[Stored entries]
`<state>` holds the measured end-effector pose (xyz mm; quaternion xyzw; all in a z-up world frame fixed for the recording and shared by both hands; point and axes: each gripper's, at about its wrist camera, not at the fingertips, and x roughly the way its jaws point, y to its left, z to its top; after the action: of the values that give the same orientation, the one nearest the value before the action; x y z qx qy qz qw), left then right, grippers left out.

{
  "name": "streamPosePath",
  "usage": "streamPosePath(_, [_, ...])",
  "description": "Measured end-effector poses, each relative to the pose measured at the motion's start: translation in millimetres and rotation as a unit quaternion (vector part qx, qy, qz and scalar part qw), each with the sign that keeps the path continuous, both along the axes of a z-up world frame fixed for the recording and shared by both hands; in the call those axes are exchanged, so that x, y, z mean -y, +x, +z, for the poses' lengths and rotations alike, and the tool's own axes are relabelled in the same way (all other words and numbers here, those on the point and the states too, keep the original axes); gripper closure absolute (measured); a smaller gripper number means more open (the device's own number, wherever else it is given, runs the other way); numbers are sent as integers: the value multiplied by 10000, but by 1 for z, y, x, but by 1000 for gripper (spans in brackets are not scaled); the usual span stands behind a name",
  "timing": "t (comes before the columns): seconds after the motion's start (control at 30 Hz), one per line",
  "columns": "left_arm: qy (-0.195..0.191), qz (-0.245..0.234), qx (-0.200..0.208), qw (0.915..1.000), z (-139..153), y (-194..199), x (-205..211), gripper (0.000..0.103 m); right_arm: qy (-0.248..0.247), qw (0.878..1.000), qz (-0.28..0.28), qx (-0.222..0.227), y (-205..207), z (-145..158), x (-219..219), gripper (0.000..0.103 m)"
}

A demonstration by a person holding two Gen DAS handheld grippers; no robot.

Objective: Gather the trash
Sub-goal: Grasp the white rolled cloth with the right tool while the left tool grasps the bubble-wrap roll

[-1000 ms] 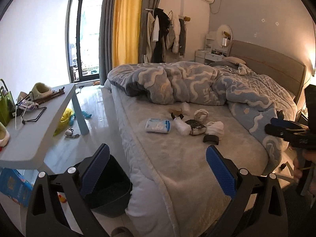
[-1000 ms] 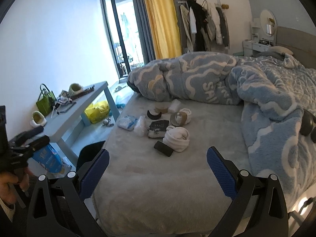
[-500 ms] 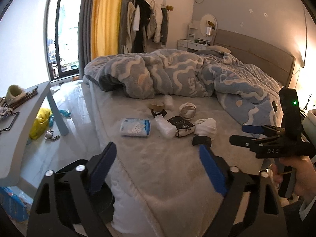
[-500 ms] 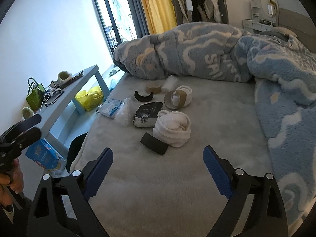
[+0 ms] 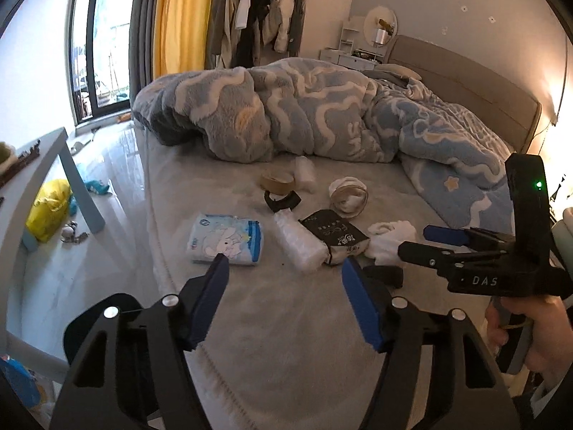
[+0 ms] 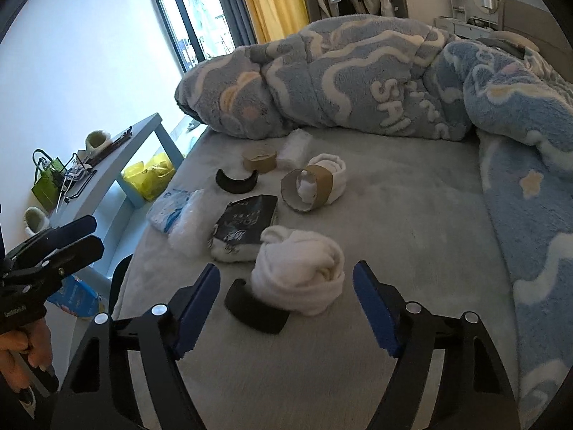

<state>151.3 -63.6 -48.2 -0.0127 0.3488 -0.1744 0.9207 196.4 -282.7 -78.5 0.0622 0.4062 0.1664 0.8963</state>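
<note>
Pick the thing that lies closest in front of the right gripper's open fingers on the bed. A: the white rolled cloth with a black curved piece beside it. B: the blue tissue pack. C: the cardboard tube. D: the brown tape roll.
A: in the right wrist view the white rolled cloth and the black curved piece lie just ahead of the open right gripper.

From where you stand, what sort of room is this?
A lived-in bedroom, it seems: a bed with a rumpled blue blanket, clothes hanging on a rack, and a vanity mirror beside the headboard.
</note>
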Motion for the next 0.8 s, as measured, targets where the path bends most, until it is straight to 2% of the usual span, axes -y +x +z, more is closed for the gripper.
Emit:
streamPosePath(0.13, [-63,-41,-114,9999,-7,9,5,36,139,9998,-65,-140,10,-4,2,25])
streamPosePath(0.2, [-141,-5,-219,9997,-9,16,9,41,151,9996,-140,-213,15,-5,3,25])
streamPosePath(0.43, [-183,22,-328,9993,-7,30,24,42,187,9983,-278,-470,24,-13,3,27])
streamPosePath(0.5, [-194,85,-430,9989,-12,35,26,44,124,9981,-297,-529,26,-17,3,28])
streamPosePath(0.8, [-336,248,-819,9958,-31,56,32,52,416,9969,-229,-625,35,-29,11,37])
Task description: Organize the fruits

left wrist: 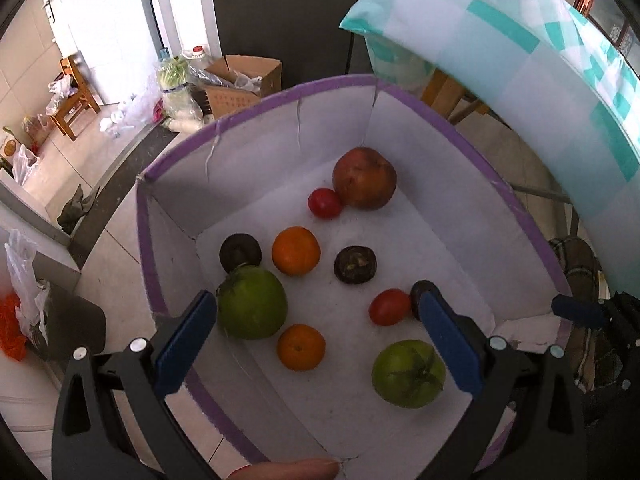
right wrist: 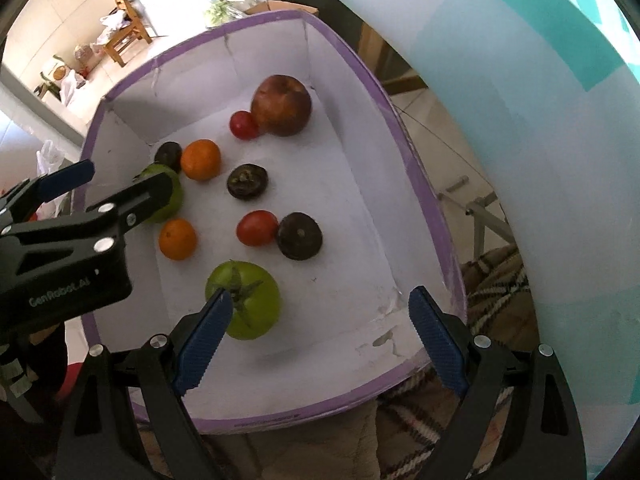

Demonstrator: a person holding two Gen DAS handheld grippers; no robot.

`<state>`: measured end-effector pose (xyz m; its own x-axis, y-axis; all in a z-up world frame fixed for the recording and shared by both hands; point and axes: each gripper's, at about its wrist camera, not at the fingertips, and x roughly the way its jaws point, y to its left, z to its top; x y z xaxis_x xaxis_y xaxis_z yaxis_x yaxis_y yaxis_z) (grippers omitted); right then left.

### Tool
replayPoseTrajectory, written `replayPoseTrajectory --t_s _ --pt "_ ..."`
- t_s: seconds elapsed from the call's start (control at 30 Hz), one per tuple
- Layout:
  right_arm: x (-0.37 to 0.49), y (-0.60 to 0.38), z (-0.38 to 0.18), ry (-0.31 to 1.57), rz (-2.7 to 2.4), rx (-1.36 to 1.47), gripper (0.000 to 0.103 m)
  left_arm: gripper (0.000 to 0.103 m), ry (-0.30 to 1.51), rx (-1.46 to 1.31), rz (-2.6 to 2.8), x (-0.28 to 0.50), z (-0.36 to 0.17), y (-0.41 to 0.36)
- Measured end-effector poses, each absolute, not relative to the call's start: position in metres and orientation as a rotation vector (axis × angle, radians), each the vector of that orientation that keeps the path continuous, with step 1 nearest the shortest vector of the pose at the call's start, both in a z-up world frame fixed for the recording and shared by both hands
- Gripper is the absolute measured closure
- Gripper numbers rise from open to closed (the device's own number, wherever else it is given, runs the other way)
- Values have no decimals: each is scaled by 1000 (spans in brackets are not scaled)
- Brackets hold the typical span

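I'm hovering both claws, left claw and right claw, spread wide and empty over the box. Green tomato is sitting on the box floor just ahead of the right claw, touching its left finger in view, so I'm judging right is nearer

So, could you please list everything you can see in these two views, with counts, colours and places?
box: 1, white inside with purple rim, on the floor, holding all the fruit
oranges: 2, orange, left-centre of the box
red tomatoes: 2, red, one beside the pomegranate, one beside a dark fruit
green tomatoes: 2, green, near left and near right
dark fruits: 3, dark purple-brown, spread across the middle
pomegranate: 1, red-brown, far corner
tablecloth: 1, white and teal check, hanging at right
cardboard carton: 1, brown, on the floor beyond
wooden stool: 1, brown, far left
left gripper: 1, black with blue pads, open over the box
right gripper: 1, same, open over the near green tomato
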<state>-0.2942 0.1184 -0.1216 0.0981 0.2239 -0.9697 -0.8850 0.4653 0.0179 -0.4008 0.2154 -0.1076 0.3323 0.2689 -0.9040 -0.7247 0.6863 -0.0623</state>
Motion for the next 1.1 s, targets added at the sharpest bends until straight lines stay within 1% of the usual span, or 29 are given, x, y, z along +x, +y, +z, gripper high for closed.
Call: replayPoseTrajectory --t_s 1.1 --pt "-293 122 -132 1226 918 -725 16 2 1063 -518 662 -394 -117 213"
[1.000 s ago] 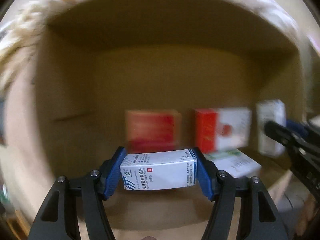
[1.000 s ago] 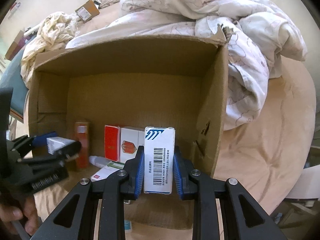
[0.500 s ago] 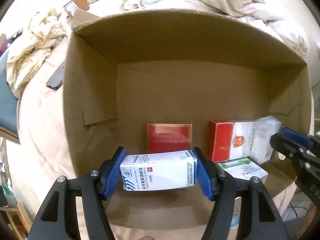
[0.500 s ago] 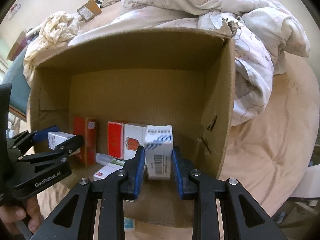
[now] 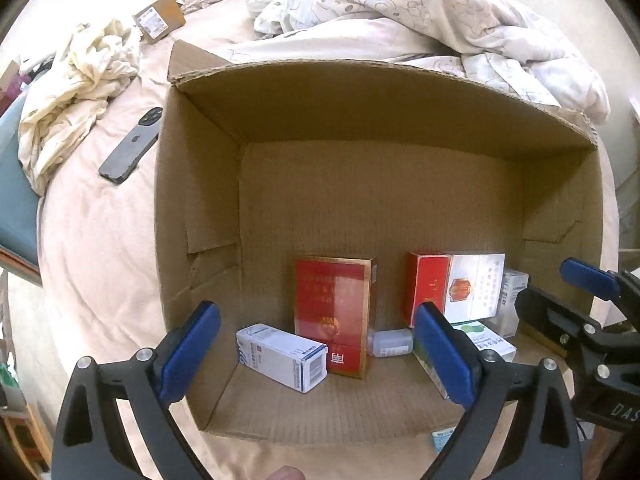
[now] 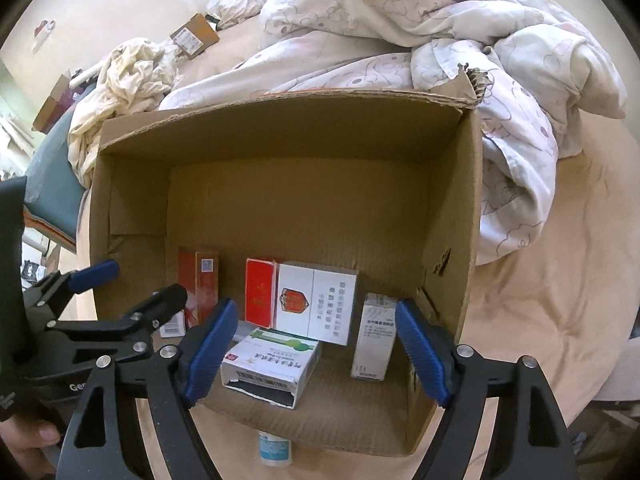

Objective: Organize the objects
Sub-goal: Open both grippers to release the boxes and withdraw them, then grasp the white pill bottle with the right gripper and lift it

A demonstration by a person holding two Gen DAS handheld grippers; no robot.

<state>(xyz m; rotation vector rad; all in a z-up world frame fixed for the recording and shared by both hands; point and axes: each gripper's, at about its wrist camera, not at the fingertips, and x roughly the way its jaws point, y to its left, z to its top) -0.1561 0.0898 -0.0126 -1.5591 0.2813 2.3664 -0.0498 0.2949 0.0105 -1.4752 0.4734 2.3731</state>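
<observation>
An open cardboard box (image 5: 208,200) (image 6: 452,216) lies on its side on the bed. My left gripper (image 5: 320,354) is open and empty in front of it. A white medicine box (image 5: 282,356) lies flat inside at the left, beside an upright red box (image 5: 332,316). My right gripper (image 6: 316,354) is open and empty. A white medicine box (image 6: 374,334) stands upright inside at the right, between its fingers but free. A red-and-white carton (image 6: 308,300) and a green-and-white box (image 6: 272,364) sit mid-box.
A crumpled duvet (image 6: 440,40) lies behind and right of the box. A phone (image 5: 132,146) lies on the sheet left of it. A small white bottle (image 5: 390,342) lies inside; another small bottle (image 6: 274,446) lies in front of the box. A small brown parcel (image 5: 160,20) sits far back.
Both grippers have opened and let go of their white medicine boxes, which now rest inside the cardboard box. Both grippers have drawn back from the box.
</observation>
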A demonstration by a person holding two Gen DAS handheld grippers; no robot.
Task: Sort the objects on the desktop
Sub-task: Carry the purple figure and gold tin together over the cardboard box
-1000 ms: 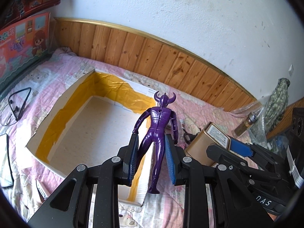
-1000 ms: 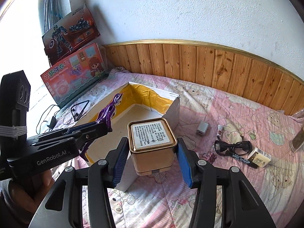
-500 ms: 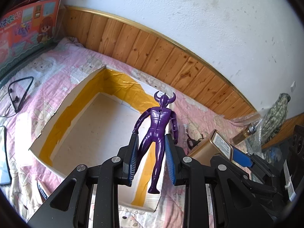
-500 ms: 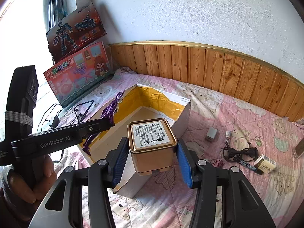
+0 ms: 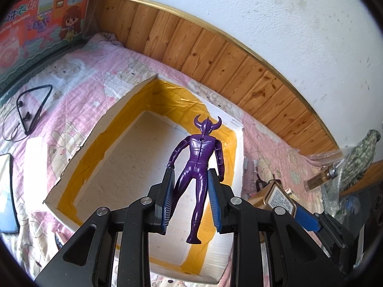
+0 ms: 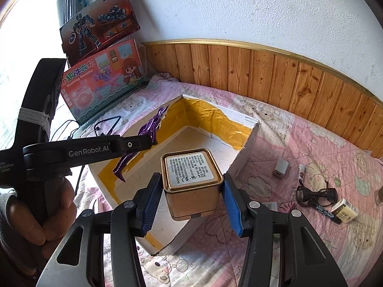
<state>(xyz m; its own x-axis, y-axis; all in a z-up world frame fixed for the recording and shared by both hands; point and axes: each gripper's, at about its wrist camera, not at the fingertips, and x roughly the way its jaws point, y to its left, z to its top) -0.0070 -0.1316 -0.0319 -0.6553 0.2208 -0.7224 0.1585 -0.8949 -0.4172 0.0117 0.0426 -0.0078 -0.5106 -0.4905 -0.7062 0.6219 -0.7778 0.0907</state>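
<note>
left tool (image 5: pixel 190 202) clamps a purple horned figure (image 5: pixel 199 162); right tool (image 6: pixel 190 199) clamps a gold tin (image 6: pixel 191 181); only the right view shows eyeglasses (image 6: pixel 316 195).

"genrobot.ai" printed in white along the black arm of the left gripper (image 6: pixel 141 141), with small white "data acquisition system" on its handle, only partly legible. on the pale label atop the gold tin (image 6: pixel 191 174), rows of tiny print too small to read, plus the date "2024-04-03" seen upside down. on the pink toy box (image 6: pixel 103 83), large yellow chinese characters ending in "洗衣机" and below them "washing machine". same box (image 5: pixel 43 24) in the left view, characters partly cut off. lettering on the marker (image 6: pixel 326 212) unreadable.
</note>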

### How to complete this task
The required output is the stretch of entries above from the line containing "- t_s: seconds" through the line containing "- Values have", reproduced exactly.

### Reply
- t_s: seconds elapsed from the call's start (control at 30 Hz), one per tuple
- Layout:
  right_arm: x (-0.37 to 0.49), y (-0.60 to 0.38), z (-0.38 to 0.18), ry (-0.31 to 1.57), rz (-2.7 to 2.4), rx (-1.36 to 1.47), gripper (0.000 to 0.103 m)
  left_arm: gripper (0.000 to 0.103 m), ry (-0.30 to 1.51), rx (-1.46 to 1.31), rz (-2.6 to 2.8), x (-0.28 to 0.50), z (-0.36 to 0.17), y (-0.41 to 0.36)
- Measured end-effector poses, each absolute, not relative to the call's start: position in metres and orientation as a rotation vector (axis × angle, radians), each the vector of that orientation that keeps the path continuous, with step 1 nearest the shortest vector of the pose at the call's start, both in a z-up world frame fixed for the recording and shared by both hands
- Gripper is the absolute measured closure
- Gripper numbers rise from open to closed (the device's own number, wherever else it is given, runs the other way)
- Values have no decimals: each is scaled by 1000 (spans in brackets are not scaled)

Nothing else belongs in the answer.